EXERCISE: Which lines in the records below contain the word "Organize"? Copy each of them.

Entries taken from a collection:
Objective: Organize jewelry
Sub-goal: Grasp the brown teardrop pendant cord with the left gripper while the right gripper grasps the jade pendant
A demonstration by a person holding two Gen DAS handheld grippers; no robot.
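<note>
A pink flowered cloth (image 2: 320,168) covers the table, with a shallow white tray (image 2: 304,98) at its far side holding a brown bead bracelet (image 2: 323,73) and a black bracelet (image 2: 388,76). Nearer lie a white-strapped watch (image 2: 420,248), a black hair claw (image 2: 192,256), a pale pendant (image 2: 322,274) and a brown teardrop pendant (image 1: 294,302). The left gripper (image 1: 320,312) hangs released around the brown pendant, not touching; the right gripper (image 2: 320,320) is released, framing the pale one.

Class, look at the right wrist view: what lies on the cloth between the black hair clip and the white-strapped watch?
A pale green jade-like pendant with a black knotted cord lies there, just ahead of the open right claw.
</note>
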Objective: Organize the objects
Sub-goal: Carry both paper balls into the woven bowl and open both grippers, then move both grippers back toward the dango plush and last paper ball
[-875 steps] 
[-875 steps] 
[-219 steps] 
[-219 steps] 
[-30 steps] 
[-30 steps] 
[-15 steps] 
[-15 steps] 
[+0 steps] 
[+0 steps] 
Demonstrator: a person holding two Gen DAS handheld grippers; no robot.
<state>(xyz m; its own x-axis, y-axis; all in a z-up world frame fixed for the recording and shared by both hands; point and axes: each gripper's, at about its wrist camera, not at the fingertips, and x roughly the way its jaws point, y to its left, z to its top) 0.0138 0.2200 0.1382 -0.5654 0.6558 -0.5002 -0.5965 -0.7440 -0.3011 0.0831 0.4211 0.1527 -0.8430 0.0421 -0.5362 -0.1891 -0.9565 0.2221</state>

ANSWER:
Objective: Organize jewelry
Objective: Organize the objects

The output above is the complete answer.